Exercise => Among the lines of the listing below, retype exactly those from the one containing "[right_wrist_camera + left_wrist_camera" through the one containing "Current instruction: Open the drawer", both included. Do not include pictures.
══════
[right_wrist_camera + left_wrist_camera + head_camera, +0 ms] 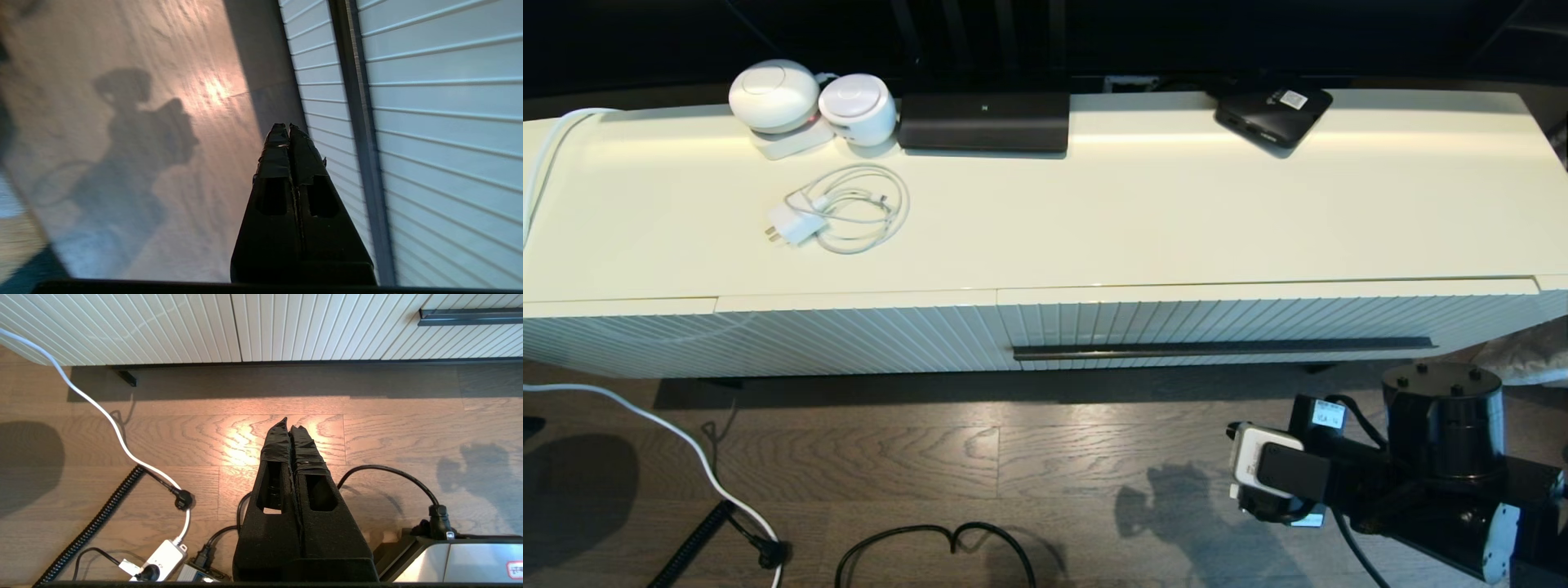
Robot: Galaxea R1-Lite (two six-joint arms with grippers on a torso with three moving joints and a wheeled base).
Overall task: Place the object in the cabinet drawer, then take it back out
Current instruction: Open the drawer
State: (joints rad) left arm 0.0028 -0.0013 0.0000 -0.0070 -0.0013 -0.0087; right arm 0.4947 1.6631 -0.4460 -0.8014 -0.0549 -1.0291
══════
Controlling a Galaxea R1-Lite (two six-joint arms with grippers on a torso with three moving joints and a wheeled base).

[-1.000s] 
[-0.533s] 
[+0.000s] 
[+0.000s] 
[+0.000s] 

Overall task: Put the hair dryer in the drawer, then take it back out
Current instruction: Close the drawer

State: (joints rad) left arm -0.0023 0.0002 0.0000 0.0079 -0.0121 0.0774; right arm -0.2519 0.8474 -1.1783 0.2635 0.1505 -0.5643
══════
Result for this exercise =>
[right_wrist_camera + left_wrist_camera + head_camera, +0 ms] 
Robot: Galaxea R1-Lite (two six-joint arms with grippers on a torso with three moving joints and a wheeled base).
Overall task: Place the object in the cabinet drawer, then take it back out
Current instruction: Open the drawer

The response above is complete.